Work instruction: Say how many lines of the listing below hold the word "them". Give only that number.

++++ Data shown

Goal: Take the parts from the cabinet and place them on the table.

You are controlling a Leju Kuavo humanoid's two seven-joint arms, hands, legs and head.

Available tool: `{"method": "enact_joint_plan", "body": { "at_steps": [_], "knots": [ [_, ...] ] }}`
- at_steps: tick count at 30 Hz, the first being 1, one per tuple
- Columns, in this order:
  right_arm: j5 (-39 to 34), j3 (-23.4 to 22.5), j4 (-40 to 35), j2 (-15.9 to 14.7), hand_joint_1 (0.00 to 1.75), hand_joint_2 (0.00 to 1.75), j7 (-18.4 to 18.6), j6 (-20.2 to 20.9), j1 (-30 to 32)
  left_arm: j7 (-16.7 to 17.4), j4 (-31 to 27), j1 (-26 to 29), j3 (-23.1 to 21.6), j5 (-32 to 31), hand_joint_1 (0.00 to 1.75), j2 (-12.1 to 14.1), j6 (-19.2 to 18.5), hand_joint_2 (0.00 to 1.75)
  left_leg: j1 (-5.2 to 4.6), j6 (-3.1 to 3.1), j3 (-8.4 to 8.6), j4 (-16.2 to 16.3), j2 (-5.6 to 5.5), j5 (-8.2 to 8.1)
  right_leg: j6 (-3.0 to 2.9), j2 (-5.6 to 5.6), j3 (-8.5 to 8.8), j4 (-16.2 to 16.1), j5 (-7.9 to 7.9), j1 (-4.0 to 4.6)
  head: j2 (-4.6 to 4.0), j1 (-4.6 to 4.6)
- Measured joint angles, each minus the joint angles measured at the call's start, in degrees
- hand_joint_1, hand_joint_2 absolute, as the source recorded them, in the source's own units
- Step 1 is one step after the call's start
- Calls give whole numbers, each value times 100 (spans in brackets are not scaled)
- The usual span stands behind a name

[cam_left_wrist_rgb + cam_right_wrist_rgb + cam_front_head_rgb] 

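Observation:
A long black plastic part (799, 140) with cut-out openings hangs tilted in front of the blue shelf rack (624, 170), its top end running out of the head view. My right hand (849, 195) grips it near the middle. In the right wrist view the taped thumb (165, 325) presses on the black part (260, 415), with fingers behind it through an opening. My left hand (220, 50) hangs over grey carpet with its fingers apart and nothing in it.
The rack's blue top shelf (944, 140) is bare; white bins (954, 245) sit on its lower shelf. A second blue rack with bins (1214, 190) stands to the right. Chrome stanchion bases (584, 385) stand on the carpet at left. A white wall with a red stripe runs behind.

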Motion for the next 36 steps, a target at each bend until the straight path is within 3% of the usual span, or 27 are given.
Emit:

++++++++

Response area: 2